Elon Musk volta a agitar o mercado tecnológico com a apresentação do Macrohard, um novo projeto desenvolvido em conjunto pela Tesla e a xAI. Segundo as informações avançadas pela Reuters, esta plataforma de inteligência artificial tem como objetivo automatizar o trabalho realizado por empresas inteiras de software em pleno 2026.
A ideia central do projeto passa por criar uma inteligência artificial capaz de utilizar um computador exatamente da mesma forma que um humano o faria. O sistema foi desenhado para interpretar o que acontece no ecrã e executar tarefas complexas de forma autónoma, abrangendo desde a escrita de código até à operação de aplicações e gestão de processos inteiros.
A união tecnológica entre as empresas
O funcionamento da plataforma baseia-se na integração técnica entre as duas empresas lideradas por Musk, que começam a aproximar-se cada vez mais a nível estrutural. Neste cenário, a xAI disponibiliza o cérebro da operação através do seu modelo Grok, que analisa o que se passa na máquina e decide quais os passos a tomar. Por outro lado, o agente que interage diretamente com o portátil ou computador de secretária é fornecido pela marca automóvel, assumindo o controlo do rato, pressionando teclas e executando os programas.

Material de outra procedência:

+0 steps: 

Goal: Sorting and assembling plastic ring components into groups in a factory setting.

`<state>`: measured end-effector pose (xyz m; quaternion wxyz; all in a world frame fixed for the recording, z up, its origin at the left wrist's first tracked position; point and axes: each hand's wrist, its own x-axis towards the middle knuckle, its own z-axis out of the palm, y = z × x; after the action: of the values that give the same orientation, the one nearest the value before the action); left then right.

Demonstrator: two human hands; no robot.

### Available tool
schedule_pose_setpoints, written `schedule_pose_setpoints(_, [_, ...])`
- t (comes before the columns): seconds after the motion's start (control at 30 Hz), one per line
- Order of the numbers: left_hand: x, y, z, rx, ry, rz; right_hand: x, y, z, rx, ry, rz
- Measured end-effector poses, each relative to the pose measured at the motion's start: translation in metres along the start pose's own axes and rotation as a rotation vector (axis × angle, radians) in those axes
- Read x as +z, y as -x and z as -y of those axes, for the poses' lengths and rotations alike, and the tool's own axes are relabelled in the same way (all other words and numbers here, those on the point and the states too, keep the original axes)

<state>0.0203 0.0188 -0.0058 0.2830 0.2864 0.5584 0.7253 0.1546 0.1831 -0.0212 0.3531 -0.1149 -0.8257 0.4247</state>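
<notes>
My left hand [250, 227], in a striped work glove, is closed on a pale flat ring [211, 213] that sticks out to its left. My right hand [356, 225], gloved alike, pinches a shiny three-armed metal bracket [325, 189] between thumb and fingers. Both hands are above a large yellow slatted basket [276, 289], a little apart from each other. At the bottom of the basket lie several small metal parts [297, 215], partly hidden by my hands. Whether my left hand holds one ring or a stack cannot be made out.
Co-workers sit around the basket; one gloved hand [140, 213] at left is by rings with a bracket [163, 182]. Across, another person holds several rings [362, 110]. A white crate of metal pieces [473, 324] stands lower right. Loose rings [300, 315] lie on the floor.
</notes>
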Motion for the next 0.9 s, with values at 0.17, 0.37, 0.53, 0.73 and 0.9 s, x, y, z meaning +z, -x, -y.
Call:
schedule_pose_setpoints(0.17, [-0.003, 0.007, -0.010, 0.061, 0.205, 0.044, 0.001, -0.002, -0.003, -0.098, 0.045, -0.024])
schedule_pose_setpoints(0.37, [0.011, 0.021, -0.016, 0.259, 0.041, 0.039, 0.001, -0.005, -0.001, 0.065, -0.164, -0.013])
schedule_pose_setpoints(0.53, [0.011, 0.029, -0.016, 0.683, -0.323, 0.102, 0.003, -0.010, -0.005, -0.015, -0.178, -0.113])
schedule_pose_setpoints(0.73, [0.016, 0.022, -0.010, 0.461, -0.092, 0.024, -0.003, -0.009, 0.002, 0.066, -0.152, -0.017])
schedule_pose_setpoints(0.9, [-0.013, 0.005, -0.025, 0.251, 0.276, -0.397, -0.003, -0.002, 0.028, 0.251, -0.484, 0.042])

Um dos pontos de destaque do Macrohard é a sua capacidade de analisar o vídeo do monitor em tempo real. Esta característica permite que a inteligência artificial observe a interface gráfica, compreenda os elementos presentes e reaja de imediato, atuando como um autêntico agente autónomo. Desta forma, o sistema ultrapassa a limitação dos assistentes tradicionais que apenas geram texto, passando a executar ações reais dentro do sistema informático.
Para suportar esta exigência, a infraestrutura de Musk combina os chips AI4 desenvolvidos internamente com servidores equipados com placas gráficas da NVIDIA para o treino e execução dos modelos. Esta abordagem promete oferecer uma solução mais competitiva em termos de custos quando comparada com os centros de dados convencionais.
A brincadeira com a concorrência
A escolha do nome Macrohard reflete uma provocação bastante direta à Microsoft, servindo em simultâneo como uma demonstração da ambição do projeto. O objetivo passa por estabelecer uma plataforma capaz de replicar o funcionamento de companhias que, atualmente, dependem de equipas humanas para o desenvolvimento de soluções e serviços digitais.
Esta aposta enquadra-se na tendência crescente dos agentes autónomos no setor tecnológico. Se o sistema atingir as capacidades delineadas, o seu impacto poderá significar uma alteração estrutural na forma como as empresas de software são construídas, operadas e geridas na próxima década, com reflexos profundos numa indústria que movimenta anualmente centenas de milhares de milhões de dólares.